Out of ideas, the British and Indians gave up and headed southeast to attack Fort Stevenson at what is today Fremont, Ohio. This did not go well for the men in red coats and/or loincloths: The British lost so many men that they were forced to retreat to Canada, and Tecumseh was killed at the Battle of the Thames in October of 1813 (the man who was credited with killing the notorious Indian chief, Colonel Richard Johnson (1780-1850), rode his fame all the way to the Vice Presidency in the Martin Van Buren (1782-1862) administration: Johnson's supporters in the 1840 election chanted the memorable and confoundingly ridiculous slogan, Rumpsey Dumpsey, Rumpsey Dumpsey, Colonel Johnson killed Tecumseh, and one imagines that "Tecumseh" rhymed with "dumpsey," otherwise this slogan would make even less sense than it already does).

Once Tecumseh was gone, so was the pan-tribal confederacy of Indians that had been their only hope of regaining territories lost to white person expansion.

The second iteration of Fort Meigs, which was truncated due to less expectation of a need to defend it from anybody. Ironically, once they didn't need to defend it any more, they made a starfort!

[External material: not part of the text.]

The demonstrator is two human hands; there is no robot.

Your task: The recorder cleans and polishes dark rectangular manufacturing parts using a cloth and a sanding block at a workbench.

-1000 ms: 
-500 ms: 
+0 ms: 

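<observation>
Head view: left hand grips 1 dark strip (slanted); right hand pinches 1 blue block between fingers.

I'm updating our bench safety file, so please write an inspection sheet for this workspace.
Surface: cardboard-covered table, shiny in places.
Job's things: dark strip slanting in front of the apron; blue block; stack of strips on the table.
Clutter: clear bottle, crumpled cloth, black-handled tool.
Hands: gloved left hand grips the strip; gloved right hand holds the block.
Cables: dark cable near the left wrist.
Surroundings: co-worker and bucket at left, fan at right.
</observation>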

Once it was clear that the British and Indians were no longer a threat in this region, Fort Meigs was downgraded to a supply depot, which required a smaller footprint and much smaller garrison. With 100 militiamen left behind to guard their new starfort-shaped supply depot, the rest of Fort Meigs' garrison marched north to Canada, which they proceeded to not capture.

After the war, the new & improved & smallerfied Fort Meigs was abandoned by the army, and some years later what was left of it burned to the ground "under mysterious circumstances" (the pyrotechnic ghost of Tecumseh?). A stately obelisk was erected by the state of Ohio at the fort's location in 1908, in recognition of the services of the gallant men who defended their country on this spot.

The United States' Bicentennial in 1976 sparked a lot of interest in American history, and was the prompting influence of a good amount of historic fort reconstruction. Fort Meigs was duly reconstructed in the 1970's and opened to the public: It was refurbished in the early 2000's, and today stands as a most impressive artifact of the War of 1812, which event is generally overshadowed by its more famous cousins, the Revolutionary and Civil Wars.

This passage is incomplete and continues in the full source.